◆ Task requirements ◆
Your response should consist of one number, the count of lines below that contain "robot".

::::

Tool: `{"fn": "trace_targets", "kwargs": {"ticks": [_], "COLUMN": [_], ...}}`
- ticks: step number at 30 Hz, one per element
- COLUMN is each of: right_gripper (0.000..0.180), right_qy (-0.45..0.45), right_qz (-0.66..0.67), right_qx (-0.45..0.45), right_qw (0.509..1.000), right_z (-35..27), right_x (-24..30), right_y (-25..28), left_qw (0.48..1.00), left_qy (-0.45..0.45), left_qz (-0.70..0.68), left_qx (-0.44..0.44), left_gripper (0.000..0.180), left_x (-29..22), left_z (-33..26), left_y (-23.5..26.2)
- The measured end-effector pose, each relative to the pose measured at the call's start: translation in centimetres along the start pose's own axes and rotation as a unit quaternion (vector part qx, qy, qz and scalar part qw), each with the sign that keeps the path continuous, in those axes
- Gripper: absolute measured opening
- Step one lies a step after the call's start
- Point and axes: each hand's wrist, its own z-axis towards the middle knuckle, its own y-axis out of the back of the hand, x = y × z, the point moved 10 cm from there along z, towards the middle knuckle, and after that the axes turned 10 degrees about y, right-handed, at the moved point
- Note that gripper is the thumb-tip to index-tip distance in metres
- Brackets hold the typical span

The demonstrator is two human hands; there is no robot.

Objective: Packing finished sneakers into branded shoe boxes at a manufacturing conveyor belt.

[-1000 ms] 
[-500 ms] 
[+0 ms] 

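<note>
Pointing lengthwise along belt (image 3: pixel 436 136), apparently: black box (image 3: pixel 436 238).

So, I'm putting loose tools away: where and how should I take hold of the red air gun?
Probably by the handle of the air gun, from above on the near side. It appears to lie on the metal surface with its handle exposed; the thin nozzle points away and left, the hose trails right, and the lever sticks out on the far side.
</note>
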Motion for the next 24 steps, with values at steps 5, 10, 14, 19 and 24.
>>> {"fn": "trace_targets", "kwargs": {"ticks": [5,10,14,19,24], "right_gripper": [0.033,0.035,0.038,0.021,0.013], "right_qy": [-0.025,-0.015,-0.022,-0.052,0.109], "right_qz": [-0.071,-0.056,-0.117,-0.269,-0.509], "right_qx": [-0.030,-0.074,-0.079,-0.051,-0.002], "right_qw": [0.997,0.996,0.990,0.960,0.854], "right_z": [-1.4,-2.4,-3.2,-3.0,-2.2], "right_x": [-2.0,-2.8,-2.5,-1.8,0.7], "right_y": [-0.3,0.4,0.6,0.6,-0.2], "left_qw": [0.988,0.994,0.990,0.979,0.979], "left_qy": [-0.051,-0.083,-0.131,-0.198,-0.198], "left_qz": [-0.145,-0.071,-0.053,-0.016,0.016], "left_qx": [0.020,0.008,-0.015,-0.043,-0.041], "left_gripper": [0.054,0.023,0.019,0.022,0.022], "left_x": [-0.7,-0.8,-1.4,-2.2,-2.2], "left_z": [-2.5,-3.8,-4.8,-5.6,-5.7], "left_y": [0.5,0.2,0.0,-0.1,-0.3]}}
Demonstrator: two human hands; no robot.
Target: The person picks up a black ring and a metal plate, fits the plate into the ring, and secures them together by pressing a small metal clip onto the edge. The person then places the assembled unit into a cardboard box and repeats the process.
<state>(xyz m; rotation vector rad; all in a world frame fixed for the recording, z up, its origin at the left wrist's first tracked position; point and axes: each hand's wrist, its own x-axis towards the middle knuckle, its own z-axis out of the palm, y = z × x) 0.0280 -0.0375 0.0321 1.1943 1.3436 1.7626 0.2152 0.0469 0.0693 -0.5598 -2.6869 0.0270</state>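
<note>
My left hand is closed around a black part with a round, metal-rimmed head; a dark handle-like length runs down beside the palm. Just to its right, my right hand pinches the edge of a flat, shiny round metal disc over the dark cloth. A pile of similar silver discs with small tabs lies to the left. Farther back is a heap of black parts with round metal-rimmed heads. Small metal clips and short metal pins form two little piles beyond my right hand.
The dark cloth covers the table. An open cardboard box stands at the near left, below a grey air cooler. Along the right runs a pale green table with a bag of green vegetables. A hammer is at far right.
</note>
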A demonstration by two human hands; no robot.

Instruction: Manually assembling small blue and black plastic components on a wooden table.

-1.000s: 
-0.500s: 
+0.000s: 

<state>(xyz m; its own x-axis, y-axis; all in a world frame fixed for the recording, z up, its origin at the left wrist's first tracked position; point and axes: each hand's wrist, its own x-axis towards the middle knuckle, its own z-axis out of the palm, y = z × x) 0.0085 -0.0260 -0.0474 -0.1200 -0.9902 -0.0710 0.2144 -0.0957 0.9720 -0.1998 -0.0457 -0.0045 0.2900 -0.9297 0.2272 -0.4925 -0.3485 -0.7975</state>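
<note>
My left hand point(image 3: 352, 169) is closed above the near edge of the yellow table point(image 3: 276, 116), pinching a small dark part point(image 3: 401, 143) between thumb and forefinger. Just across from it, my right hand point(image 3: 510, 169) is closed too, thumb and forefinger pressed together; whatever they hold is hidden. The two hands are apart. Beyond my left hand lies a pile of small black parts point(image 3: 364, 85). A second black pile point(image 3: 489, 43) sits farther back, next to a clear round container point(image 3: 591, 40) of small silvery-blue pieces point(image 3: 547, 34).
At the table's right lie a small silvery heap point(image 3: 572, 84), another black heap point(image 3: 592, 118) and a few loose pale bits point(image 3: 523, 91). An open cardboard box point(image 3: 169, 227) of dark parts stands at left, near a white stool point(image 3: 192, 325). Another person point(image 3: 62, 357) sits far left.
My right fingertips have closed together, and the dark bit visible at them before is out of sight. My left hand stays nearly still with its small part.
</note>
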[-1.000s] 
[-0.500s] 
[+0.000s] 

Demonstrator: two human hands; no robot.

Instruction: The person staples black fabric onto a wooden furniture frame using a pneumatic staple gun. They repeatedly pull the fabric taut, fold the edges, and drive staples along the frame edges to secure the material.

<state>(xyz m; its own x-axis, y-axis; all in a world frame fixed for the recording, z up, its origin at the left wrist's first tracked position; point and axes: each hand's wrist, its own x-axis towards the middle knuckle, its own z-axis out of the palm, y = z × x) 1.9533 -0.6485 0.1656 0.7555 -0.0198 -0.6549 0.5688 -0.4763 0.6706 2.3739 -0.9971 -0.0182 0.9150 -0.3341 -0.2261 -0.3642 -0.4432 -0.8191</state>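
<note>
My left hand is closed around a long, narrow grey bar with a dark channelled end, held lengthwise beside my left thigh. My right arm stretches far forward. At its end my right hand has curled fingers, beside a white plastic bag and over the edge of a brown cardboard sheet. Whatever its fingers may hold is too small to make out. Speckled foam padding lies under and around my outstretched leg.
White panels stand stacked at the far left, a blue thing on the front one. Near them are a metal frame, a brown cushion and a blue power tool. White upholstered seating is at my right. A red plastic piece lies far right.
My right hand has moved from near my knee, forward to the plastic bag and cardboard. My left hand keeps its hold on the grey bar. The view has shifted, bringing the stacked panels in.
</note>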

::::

◆ The completed task ◆
4